#### Assignment
Once you reach the line that holds "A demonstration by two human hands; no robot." in the listing below, output it and every line after it through the line that holds "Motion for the", word for word.

** Opening Information supplied block **

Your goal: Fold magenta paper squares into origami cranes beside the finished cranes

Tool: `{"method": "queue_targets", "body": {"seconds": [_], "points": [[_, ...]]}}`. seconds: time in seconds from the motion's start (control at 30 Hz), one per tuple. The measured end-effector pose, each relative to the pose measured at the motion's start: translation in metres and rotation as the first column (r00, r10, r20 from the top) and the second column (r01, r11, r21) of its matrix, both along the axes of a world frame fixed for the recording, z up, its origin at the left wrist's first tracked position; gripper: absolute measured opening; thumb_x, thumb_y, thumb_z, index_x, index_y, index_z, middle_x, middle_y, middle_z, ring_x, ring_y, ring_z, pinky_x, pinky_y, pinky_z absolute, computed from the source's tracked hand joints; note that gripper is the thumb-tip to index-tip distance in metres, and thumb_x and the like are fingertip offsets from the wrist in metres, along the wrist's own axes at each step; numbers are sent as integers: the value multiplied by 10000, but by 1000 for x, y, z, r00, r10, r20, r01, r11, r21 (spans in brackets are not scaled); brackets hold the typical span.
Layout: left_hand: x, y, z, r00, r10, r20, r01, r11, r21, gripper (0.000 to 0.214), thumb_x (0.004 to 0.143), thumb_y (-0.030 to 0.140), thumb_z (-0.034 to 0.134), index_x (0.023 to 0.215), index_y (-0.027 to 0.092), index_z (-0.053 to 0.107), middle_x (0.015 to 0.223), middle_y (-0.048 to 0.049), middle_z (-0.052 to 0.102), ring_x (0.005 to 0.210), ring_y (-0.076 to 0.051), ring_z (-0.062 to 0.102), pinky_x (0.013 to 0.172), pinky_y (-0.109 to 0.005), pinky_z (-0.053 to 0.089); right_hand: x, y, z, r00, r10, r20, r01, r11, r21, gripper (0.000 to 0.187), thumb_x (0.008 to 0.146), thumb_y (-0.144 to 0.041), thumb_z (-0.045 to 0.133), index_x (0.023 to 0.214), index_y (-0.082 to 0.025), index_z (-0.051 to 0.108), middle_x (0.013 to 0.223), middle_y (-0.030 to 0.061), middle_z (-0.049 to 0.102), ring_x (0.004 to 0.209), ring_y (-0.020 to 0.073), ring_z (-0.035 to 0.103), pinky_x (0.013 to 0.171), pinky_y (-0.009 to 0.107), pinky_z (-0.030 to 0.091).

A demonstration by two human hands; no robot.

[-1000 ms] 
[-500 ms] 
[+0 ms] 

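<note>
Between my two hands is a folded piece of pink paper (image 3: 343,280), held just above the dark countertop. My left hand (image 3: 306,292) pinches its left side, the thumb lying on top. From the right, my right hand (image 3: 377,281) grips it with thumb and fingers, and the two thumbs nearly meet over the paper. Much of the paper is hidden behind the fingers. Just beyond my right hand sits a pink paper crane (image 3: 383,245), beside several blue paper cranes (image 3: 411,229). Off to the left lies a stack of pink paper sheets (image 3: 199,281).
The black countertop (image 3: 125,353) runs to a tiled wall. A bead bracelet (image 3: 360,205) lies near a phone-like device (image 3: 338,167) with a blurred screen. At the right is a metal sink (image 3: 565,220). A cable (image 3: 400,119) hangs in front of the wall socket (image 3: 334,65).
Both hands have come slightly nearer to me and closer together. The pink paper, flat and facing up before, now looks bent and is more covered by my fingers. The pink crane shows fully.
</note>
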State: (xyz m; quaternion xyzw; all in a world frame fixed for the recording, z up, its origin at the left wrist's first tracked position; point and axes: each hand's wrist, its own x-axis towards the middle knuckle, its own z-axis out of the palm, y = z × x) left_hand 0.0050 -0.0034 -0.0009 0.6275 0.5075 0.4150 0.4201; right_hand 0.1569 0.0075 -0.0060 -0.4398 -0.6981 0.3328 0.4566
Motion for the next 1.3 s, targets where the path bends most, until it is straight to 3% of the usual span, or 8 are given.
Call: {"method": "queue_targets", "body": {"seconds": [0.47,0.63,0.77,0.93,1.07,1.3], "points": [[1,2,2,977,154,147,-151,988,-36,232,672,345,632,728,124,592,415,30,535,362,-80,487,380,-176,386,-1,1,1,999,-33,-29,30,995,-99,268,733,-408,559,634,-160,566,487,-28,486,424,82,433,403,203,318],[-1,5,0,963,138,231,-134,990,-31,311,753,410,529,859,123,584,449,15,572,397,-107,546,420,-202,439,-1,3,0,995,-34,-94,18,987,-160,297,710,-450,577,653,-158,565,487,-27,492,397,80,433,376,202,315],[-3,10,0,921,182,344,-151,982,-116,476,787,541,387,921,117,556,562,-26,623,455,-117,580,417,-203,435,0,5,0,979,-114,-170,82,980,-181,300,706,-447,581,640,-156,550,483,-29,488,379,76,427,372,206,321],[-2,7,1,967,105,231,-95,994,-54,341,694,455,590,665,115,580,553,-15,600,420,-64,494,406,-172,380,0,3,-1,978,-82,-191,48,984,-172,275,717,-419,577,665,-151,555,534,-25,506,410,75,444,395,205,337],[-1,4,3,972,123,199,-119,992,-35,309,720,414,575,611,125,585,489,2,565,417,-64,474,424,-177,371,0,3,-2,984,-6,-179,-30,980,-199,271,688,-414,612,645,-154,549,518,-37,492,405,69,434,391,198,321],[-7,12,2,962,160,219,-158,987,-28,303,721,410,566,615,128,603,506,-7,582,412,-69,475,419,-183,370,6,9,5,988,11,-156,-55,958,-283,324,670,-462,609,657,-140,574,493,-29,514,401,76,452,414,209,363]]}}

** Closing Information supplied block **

#### Problem solution
A demonstration by two human hands; no robot.

[-1000 ms] 
[-500 ms] 
[+0 ms] 

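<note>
Between my two hands is a folded piece of pink paper (image 3: 343,280), held just above the dark countertop. My left hand (image 3: 306,292) pinches its left side, the thumb lying on top. From the right, my right hand (image 3: 377,281) grips it with thumb and fingers, and the two thumbs nearly meet over the paper. Much of the paper is hidden behind the fingers. Just beyond my right hand sits a pink paper crane (image 3: 383,245), beside several blue paper cranes (image 3: 411,229). Off to the left lies a stack of pink paper sheets (image 3: 199,281).
The black countertop (image 3: 125,353) runs to a tiled wall. A bead bracelet (image 3: 360,205) lies near a phone-like device (image 3: 338,167) with a blurred screen. At the right is a metal sink (image 3: 565,220). A cable (image 3: 400,119) hangs in front of the wall socket (image 3: 334,65).
Both hands have come slightly nearer to me and closer together. The pink paper, flat and facing up before, now looks bent and is more covered by my fingers. The pink crane shows fully.
</note>
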State: (xyz m; quaternion xyzw; all in a world frame fixed for the recording, z up, its origin at the left wrist's first tracked position; point and axes: each hand's wrist, its own x-axis towards the middle knuckle, its own z-axis out of the palm, y = z × x) left_hand 0.0050 -0.0034 -0.0009 0.6275 0.5075 0.4150 0.4201; right_hand 0.1569 0.0075 -0.0060 -0.4398 -0.6981 0.3328 0.4566
Motion for the next 1.3 s, targets where the path bends most, until it is straight to 3% of the usual span, or 8 are given.

The requested output has now been given in full.